» WHAT THE TASK REQUIRES
Where the string "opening" occurs in a line of the data below, that line should be copied.

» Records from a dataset
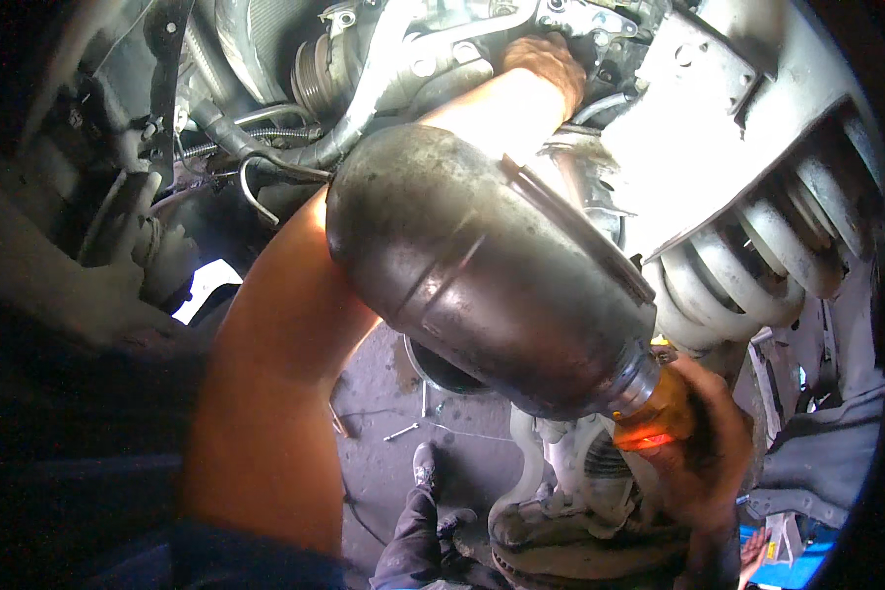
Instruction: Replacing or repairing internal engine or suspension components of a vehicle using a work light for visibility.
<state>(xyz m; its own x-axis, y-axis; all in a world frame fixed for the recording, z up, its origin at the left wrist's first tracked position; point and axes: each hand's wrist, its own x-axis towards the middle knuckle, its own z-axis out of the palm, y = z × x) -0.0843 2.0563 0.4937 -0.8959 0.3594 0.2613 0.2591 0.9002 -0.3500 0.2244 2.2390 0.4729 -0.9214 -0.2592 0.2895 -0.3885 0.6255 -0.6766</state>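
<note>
A large, stained metal canister (pixel 482 265), shaped like a catalytic converter, slants across the middle of the view. My left arm passes behind it, and my left hand (pixel 548 74) is up among the engine parts at the top. The back of that hand shows, but its fingertips are hidden. At the canister's lower right end is a narrow pipe neck (pixel 637 382). My right hand (pixel 703 433) is closed beside this neck, around something I cannot make out. An orange glow (pixel 644 438) shows at its fingers.
A thick coil spring (pixel 728 285) stands at the right, below a brightly lit frame rail (pixel 669 187). Hoses and a ribbed pulley (pixel 315 79) are at the upper left. Below, wrenches (pixel 401 431) lie on the floor (pixel 374 472) near a shoe (pixel 423 464). Another hand (pixel 754 553) shows lower right.
</note>
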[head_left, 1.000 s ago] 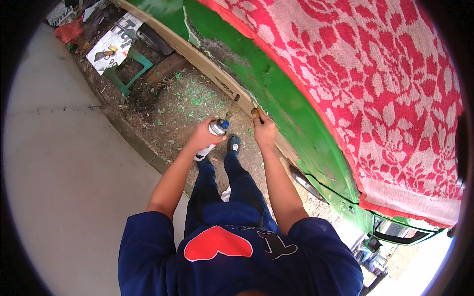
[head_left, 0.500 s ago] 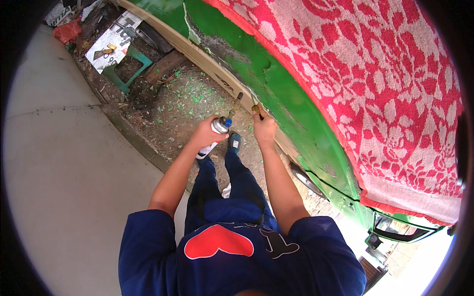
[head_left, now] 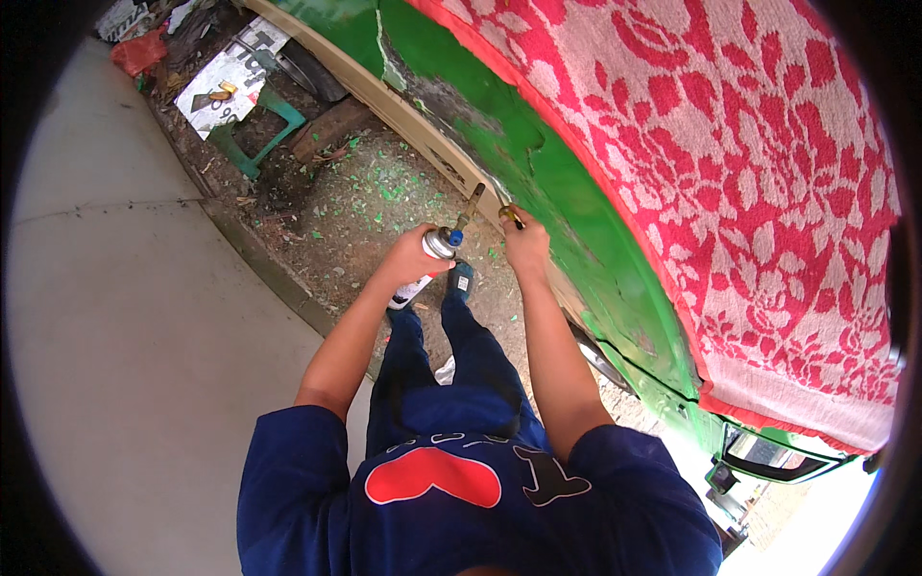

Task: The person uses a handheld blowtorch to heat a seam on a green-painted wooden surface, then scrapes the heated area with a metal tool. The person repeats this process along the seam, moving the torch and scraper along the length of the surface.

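My left hand (head_left: 411,257) is closed around a gas canister (head_left: 440,244) fitted with a blowtorch head (head_left: 458,233). Its metal nozzle points toward the car's lower side; no flame can be made out. In my right hand (head_left: 527,244) is a screwdriver-like tool with a yellow and black handle (head_left: 512,217). Its thin shaft reaches to the edge of the green car panel (head_left: 576,206), where the paint is cracked and peeling. Below that edge runs a beige sill strip (head_left: 423,140). The tool's tip is too small to make out.
A red and pale floral towel (head_left: 711,221) covers the car's upper part. Green paint chips (head_left: 389,187) litter the ground. At the far left, a green stool (head_left: 279,125) stands by a white board (head_left: 223,91) with small items on it. Pale concrete (head_left: 144,336) lies to my left.
My right hand has turned slightly, so the tool's handle now lies more sideways. The whole view has shifted a little; my left hand keeps the torch in nearly the same place.
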Available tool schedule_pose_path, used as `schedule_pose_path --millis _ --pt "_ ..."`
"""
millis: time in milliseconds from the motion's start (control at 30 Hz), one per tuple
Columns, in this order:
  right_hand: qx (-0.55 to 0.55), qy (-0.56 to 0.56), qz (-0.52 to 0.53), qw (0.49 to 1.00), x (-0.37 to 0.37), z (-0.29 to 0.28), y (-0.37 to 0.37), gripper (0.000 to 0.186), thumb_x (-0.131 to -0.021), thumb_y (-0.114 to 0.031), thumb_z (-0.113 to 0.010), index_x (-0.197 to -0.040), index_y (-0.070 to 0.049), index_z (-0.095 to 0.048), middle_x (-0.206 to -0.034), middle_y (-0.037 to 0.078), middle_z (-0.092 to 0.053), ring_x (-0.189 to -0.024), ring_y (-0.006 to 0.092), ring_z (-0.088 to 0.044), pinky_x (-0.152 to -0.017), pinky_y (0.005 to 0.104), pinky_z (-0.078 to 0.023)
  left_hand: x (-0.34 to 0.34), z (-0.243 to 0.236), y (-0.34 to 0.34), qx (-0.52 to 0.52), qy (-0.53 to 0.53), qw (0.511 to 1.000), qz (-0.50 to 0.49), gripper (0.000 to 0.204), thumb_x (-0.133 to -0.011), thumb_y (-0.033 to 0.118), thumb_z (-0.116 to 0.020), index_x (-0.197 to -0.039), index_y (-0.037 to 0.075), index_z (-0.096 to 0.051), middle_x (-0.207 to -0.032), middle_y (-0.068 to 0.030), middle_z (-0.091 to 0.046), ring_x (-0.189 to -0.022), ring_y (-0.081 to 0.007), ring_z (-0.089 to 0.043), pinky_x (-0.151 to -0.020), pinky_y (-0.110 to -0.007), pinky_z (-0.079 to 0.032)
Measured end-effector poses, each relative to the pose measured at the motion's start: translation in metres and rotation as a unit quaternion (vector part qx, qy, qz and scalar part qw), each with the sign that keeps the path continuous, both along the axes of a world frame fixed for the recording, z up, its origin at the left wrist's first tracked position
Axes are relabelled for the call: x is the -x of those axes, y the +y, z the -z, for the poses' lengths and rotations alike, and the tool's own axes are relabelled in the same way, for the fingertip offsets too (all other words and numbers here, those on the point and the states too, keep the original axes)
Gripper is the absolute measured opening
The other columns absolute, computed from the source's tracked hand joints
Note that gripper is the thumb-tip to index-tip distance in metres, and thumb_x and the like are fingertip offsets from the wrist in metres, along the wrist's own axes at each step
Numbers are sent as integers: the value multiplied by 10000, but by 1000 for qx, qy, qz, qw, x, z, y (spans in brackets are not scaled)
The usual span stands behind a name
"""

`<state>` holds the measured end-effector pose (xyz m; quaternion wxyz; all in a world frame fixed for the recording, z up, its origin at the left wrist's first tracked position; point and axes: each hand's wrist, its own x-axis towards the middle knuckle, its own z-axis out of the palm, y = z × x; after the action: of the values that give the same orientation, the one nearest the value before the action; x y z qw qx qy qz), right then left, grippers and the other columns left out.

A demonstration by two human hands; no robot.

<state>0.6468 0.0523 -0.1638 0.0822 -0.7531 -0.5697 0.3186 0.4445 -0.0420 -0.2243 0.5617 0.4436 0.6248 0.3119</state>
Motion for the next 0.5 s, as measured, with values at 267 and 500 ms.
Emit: schedule_pose_path --millis 267,500 --pt "-86 2 -16 996 -4 7 -18 361 -907 -274 -664 -1252 -171 -699 -1109 235 -701 -1017 386 -685 -906 444 -529 9 11 -4 3 -13 1000 -14 678 -641 232 -921 -1199 0 -613 -1025 -127 -716 -952 -197 -684 -860 -353 -539" --pt "-46 -39 -32 998 11 -17 -4 363 -894 -268 -685 -1239 -155 -704 -1060 214 -719 -986 346 -707 -882 391 -534 7 15 0 -7 -4 1000 -16 702 -635 236 -924 -1207 -20 -608 -1040 -141 -717 -954 -201 -687 -869 -354 -538"
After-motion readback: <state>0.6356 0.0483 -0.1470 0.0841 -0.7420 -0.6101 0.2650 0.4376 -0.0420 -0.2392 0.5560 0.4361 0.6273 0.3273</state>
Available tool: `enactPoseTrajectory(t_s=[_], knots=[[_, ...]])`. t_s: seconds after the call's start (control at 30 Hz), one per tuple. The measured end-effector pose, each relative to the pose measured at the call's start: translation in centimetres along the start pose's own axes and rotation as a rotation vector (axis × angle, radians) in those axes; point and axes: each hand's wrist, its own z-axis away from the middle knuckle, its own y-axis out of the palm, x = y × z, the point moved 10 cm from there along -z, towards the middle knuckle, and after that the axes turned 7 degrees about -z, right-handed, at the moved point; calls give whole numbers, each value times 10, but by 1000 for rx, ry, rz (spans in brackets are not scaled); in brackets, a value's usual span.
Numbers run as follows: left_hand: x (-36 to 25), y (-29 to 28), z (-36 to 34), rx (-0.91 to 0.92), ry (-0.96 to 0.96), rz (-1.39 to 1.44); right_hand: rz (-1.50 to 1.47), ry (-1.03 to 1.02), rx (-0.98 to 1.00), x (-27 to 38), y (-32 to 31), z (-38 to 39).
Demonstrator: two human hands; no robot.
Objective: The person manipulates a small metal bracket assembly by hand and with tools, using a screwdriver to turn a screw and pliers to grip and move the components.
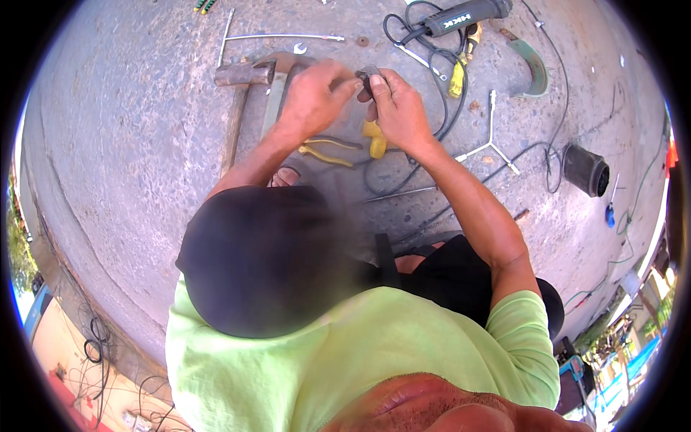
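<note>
My right hand (pixel 397 108) pinches a small dark metal-looking piece (pixel 367 74) between thumb and fingers; its exact kind does not show. Just left of it, my left hand (pixel 317 97) is slightly blurred, thumb and forefinger apart and close to the piece, nothing seen between them. Beneath my left forearm lie a hammer with a wooden handle (pixel 235 129) and another with a pale handle (pixel 274 104). Yellow-handled pliers (pixel 327 150) rest on the concrete below my hands. A yellow plug-like piece (pixel 376 138) sits under my right hand.
An angle grinder (pixel 468 16) with a coiled cord lies at the far right, beside a curved green guard-like piece (pixel 531 66). A T-handle wrench (pixel 281 37) lies far left, a three-way wrench (pixel 491 140) right. Further right are a black cylinder (pixel 586 171) and a blue-handled screwdriver (pixel 610 214).
</note>
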Motion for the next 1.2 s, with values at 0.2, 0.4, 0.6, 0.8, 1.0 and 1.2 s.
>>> enactPoseTrajectory(t_s=[0.2, 0.4, 0.6, 0.8, 1.0, 1.2], knots=[[164, -45, -70, 23, -249, -328, -324, 95, 43, 3, -13, -9], [313, -88, -53, 69, -555, -699, -387, 43, 48, 11, -23, -14], [332, -84, -61, 53, -554, -673, -388, 27, 0, 14, -29, -18], [342, -101, -59, -45, -695, -160, -471, 53, -47, 16, -41, -25], [246, -111, -45, -15, -684, 527, -701, 125, -15, 9, -51, -32], [162, -96, -2, 203, -647, 591, -748, 134, 18, 12, -49, -32]])
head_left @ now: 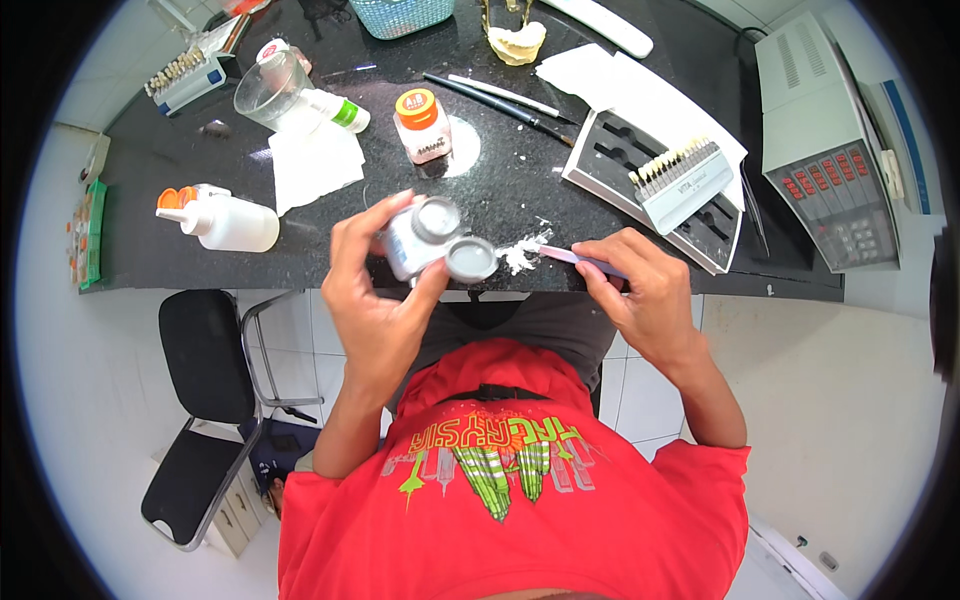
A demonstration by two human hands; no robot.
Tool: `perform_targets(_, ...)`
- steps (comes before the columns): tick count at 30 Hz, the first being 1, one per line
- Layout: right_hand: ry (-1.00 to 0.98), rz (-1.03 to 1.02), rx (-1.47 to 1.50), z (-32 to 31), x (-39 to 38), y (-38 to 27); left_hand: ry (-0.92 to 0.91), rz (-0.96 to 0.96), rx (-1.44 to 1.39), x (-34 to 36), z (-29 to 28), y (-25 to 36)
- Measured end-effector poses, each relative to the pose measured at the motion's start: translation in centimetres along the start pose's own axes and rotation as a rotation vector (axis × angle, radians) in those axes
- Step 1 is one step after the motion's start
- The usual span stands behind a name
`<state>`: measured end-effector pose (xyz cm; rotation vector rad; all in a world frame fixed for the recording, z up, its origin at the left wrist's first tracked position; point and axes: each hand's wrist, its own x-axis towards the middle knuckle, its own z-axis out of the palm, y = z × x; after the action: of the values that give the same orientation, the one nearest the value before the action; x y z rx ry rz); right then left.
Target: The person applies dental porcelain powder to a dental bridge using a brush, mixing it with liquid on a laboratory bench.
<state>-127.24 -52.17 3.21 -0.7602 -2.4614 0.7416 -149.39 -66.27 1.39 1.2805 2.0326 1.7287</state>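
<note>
My left hand grips a small whitish plastic bottle with a grey flip-top lid hanging open on the right. The bottle is raised at the counter's front edge. Just right of the lid, a patch of white powder lies loosely scattered on the black counter. In my right hand, fingers pinched, is a slim pale-purple tool like a small spatula. Its tip points left and meets the right side of the powder; whether it carries any powder is too small to tell.
Beyond my hands stand an orange-capped jar, a glass cup and a white squeeze bottle. Brushes, a dental cast and a tooth shade guide on a boxed tray lie farther right. A control unit borders the right.
</note>
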Motion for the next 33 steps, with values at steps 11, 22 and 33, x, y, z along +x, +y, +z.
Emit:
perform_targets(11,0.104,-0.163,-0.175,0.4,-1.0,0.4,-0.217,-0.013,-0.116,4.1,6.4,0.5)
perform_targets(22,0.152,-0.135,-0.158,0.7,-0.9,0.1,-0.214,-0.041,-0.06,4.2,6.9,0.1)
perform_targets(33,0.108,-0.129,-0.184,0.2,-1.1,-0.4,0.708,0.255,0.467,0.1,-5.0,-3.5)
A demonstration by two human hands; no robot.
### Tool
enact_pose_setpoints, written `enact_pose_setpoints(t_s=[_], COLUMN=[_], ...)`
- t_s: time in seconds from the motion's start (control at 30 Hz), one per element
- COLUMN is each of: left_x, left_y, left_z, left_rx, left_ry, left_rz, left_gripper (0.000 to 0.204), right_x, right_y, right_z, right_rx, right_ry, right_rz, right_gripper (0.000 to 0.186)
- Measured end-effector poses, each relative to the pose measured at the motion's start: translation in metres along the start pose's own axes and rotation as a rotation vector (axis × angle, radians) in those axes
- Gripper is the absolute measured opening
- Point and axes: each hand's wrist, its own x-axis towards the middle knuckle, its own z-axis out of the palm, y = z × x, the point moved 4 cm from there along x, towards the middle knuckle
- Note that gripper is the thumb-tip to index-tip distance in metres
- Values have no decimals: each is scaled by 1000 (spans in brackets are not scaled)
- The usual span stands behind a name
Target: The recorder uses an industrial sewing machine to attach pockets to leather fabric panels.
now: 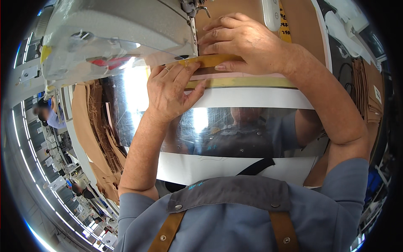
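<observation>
My left hand (170,92) lies with its fingers stretched out over a yellow-brown strip (218,60), just in front of the head of a sewing machine (121,29). My right hand (256,48) rests flat to the right of the needle area, its fingers spread over brown sheet material (226,7) and its thumb on the strip. Below that run a thin pink band (252,75) and a pale yellow band (252,82). The needle tip and the spot under the presser foot are hard to make out behind my hands.
A shiny metal plate (226,145) spans the table before me, with white sheet (252,98) beyond it. Brown cut pieces are stacked at left (90,122) and hang at right (367,90). A white rounded device (270,14) lies at the top. People work far left.
</observation>
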Motion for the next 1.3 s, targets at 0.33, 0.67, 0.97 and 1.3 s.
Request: enact_pose_setpoints(t_s=[0.33,0.67,0.97,1.3], left_x=[2,8,11,11], left_y=[2,6,6,8], left_z=[3,14,14,14], left_rx=[39,-24,-111,-120], left_ry=[-8,-104,-91,-102], left_rz=[-32,-207,-260,-274], left_gripper=[52,60,51,53], right_x=[4,30,37,36], right_y=[-1,36,34,31], right_z=[6,6,20,19], right_rx=[-27,-149,-319,-409], right_ry=[-31,106,112,66], right_rz=[25,302,325,330], right_gripper=[34,44,52,54])
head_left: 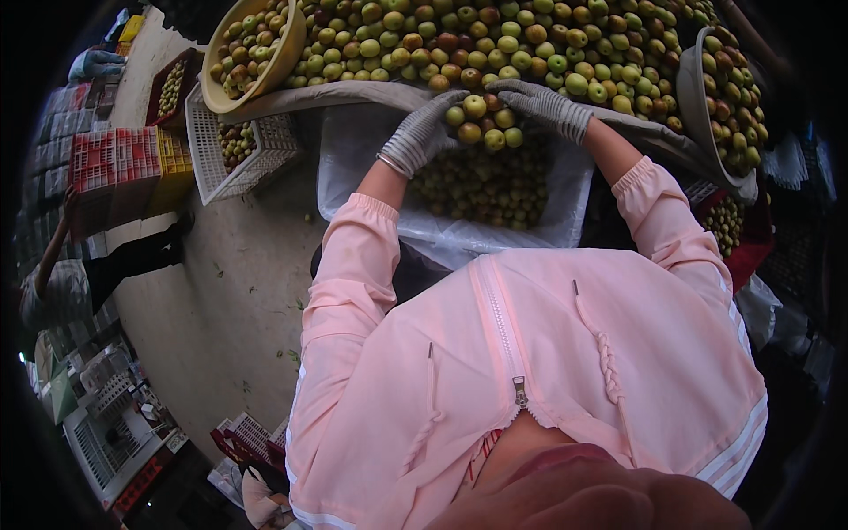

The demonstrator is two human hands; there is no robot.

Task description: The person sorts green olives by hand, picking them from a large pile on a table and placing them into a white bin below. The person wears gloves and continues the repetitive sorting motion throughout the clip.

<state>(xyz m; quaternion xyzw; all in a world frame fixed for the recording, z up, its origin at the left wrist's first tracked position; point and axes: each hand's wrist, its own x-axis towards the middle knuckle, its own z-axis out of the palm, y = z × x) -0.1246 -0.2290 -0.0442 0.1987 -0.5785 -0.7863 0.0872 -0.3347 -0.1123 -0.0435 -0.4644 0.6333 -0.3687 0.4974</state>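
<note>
My left hand (pixel 422 134) and my right hand (pixel 546 109), both in grey knitted gloves with pale stripes, are cupped around a cluster of jujubes (pixel 485 120). The fruits are round, green to reddish brown. This handful is at the edge of a table heaped with more jujubes (pixel 495 53), along a padded grey rim (pixel 340 94). Below my hands stands a crate lined with clear plastic (pixel 565 208), with many jujubes (pixel 486 190) inside. My palms and some fingertips are hidden by the gloves' backs and the fruit.
A yellow basin (pixel 281 69) and a grey basin (pixel 698 97), both holding jujubes, flank the heap. At the left stands a white crate (pixel 208 146). Farther left, a person (pixel 62 287) is beside stacked red crates (pixel 115 159) and yellow crates (pixel 172 163).
</note>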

» OUTPUT OF THE TASK
Gripper is the absolute measured opening
- Gripper is the absolute measured opening

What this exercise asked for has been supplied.